Re: multivariate statistics v10

From: Thom Brown <thom(at)linux(dot)com>
To: Tomas Vondra <tomas(dot)vondra(at)2ndquadrant(dot)com>
Cc: PostgreSQL-development <pgsql-hackers(at)postgresql(dot)org>
Subject: Re: multivariate statistics v10
Date: 2016-03-02 16:17:17
Message-ID: CAA-aLv5cOaotb6-=mOEjVvm3Afh9638Ao+4UeczyZZkuQfHF8g@mail.gmail.com
Views: Raw Message | Whole Thread | Download mbox | Resend email
Thread:
Lists: pgsql-hackers

On 2 March 2016 at 14:56, Tomas Vondra <tomas(dot)vondra(at)2ndquadrant(dot)com> wrote:
>
> Hi,
>
> Attached is v10 of the patch series. There are 9 parts at the moment:
>
> 0001-teach-pull_-varno-varattno-_walker-about-RestrictInf.patch
> 0002-shared-infrastructure-and-functional-dependencies.patch
> 0003-clause-reduction-using-functional-dependencies.patch
> 0004-multivariate-MCV-lists.patch
> 0005-multivariate-histograms.patch
> 0006-multi-statistics-estimation.patch
> 0007-multivariate-ndistinct-coefficients.patch
> 0008-change-how-we-apply-selectivity-to-number-of-groups-.patch
> 0009-fixup-of-regression-tests-plans-changes-by-group-by-.patch
>
> However, the first one is still just a temporary workaround that I plan to address next, and the last 3 are all dealing with the ndistinct coefficients (and shall be squashed into a single chunk).
>
>
> README docs
> -----------
>
> Aside from fixing a few bugs, there are several major improvements, the main one being that I've moved most of the comments explaining how it all works into a set of regular README files, located in src/backend/utils/mvstats:
>
> 1) README.stats - Overview of available types of statistics, what
> clauses can be estimated, how multiple statistics are combined etc.
> This is probably the right place to start.
>
> 2) docs for each type of statistics currently available
>
> README.dependencies - soft functional dependencies
> README.mcv - MCV lists
> README.histogram - histograms
> README.ndistinct - ndistinct coefficients
>
> The READMEs are added and modified through the patch series, so the best thing to do is apply all the patches and start reading.
>
> I have not improved the user-oriented SGML documentation in this patch, that's one of the tasks I'd lie to work on next.

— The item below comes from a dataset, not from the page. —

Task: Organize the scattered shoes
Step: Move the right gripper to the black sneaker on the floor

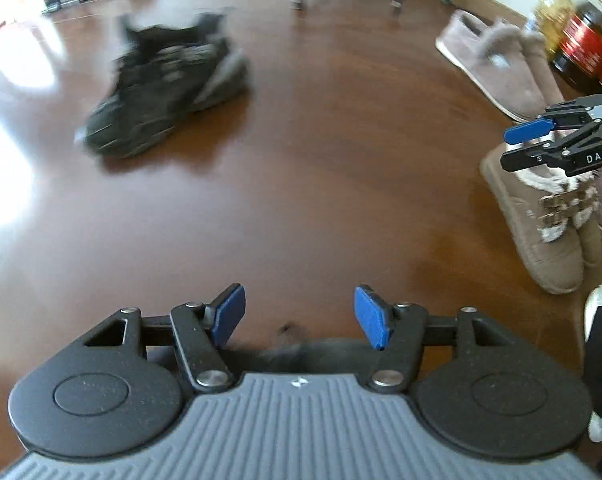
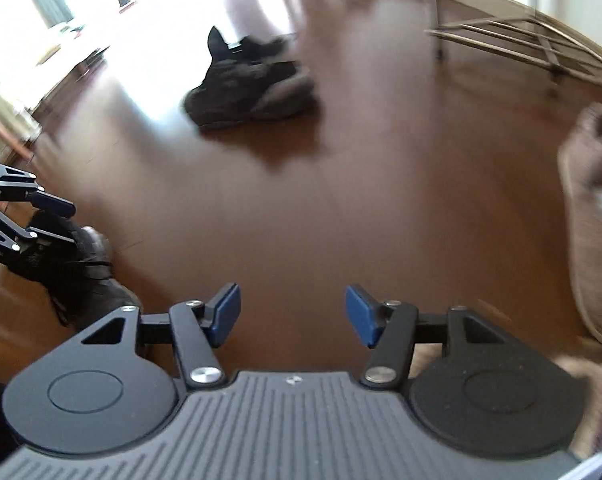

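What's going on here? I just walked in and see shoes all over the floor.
A person holds a gripper in each hand, tidying shoes. The left gripper and right gripper are both open and empty above the brown floor. A black sneaker lies alone ahead; tan fur-lined boots and pinkish slippers sit together to the right.

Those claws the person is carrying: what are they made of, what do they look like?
Each claw, left and right, has two black linkage fingers tipped with blue pads, pinned with silver bolts to round black discs. Behind sits a grey ribbed body bearing a small white mark. Seen side-on, the right claw carries white "DAS" lettering. No cables show.
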A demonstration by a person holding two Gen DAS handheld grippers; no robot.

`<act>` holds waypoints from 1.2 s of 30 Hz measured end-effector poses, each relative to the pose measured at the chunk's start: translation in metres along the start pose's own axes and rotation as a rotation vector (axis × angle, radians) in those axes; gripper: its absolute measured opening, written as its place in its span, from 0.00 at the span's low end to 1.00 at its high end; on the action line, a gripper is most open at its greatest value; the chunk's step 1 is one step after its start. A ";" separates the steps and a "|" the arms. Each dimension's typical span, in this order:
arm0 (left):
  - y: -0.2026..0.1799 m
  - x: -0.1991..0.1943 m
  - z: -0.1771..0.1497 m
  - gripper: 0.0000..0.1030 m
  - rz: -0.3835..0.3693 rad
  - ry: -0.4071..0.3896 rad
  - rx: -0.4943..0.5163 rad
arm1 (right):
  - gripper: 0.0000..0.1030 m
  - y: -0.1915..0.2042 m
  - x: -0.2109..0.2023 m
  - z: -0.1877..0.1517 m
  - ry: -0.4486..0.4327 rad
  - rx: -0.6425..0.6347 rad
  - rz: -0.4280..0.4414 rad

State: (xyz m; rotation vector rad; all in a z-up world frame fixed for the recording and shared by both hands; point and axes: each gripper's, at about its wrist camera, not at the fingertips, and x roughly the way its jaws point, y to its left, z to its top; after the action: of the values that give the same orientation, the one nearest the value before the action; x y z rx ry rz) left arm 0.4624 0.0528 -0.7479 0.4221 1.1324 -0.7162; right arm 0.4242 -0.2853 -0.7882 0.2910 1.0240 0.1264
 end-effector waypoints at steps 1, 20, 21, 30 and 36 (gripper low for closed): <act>0.007 -0.006 -0.006 0.62 -0.019 -0.033 -0.023 | 0.61 0.009 0.005 0.005 0.008 -0.006 0.001; 0.055 -0.055 -0.059 0.64 -0.026 -0.185 -0.063 | 0.64 0.096 0.100 0.114 0.054 -0.159 0.016; 0.056 -0.054 -0.059 0.64 -0.028 -0.185 -0.062 | 0.64 0.102 0.107 0.128 0.035 -0.182 0.014; 0.082 -0.033 -0.035 0.64 -0.073 -0.212 -0.166 | 0.64 0.130 0.157 0.232 -0.048 -0.309 -0.020; 0.105 -0.011 -0.011 0.64 0.011 -0.190 -0.248 | 0.65 0.142 0.206 0.300 -0.086 -0.346 -0.100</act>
State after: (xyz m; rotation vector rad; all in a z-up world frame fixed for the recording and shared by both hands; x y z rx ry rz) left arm 0.5260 0.1375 -0.7469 0.1470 1.0230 -0.5842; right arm 0.7919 -0.1543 -0.7695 -0.0690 0.9111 0.1958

But the READMEs should give you a good idea how it's supposed to work, and there are some examples of use in the regression tests.
>
>
> Significantly simplified places
> -------------------------------
>
> The patch version also significantly simplifies several places that were needlessly complex in the previous ones - firstly the function evaluating clauses on multivariate histograms was rather needlessly bloated, so I've simplified it a lot. Similarly for the code in clauselist_select() that combines multiple statistics to estimate a list of clauses - that's much simpler now too. And various other pieces.
>
> That being said, I still think the code in clausesel.c can be simplified. I feel there's a lot of cruft, mostly due to unknowingly implementing something that could be solved by an existing function.
>
> A prime example of that is inspecting the expression tree to check if we know how to estimate the clauses using the multivariate statistics. That sounds like a nice match for expression walker, but currently is done by custom code. I plan to look at that next.
>
> Also, I'm not quite sure I understand what the varRelid parameter of clauselist_selectivity is for, so the code may be handling that wrong (seems to be working though).
>
>
> ndistinct coefficients
> ----------------------
>
> The one new piece in this patch is the GROUP BY estimation, based on the ndistinct coefficients. So for example you can do this:
>
> CREATE TABLE t AS SELECT mod(i,1000) AS a, mod(i,1000) AS b
> FROM generate_series(1,1000000) s(i);
> ANALYZE t;
> EXPLAIN SELECT * FROM t GROUP BY a, b;
>
> which currently does this:
>
> QUERY PLAN
> -----------------------------------------------------------------------
> Group (cost=127757.34..135257.34 rows=99996 width=8)
> Group Key: a, b
> -> Sort (cost=127757.34..130257.34 rows=1000000 width=8)
> Sort Key: a, b
> -> Seq Scan on t (cost=0.00..14425.00 rows=1000000 width=8)
> (5 rows)
>
> but we know that there are only 1000 groups because the columns are correlated. So let's create ndistinct statistics on the two columns:
>
> CREATE STATISTICS s1 ON t (a,b) WITH (ndistinct);
> ANALYZE t;
>
> which results in estimates like this:
>
> QUERY PLAN
> -----------------------------------------------------------------
> HashAggregate (cost=19425.00..19435.00 rows=1000 width=8)
> Group Key: a, b
> -> Seq Scan on t (cost=0.00..14425.00 rows=1000000 width=8)
> (3 rows)
>
> I'm not quite sure how to combine this type of statistics with MCV lists and histograms, so for now it's used only for GROUP BY.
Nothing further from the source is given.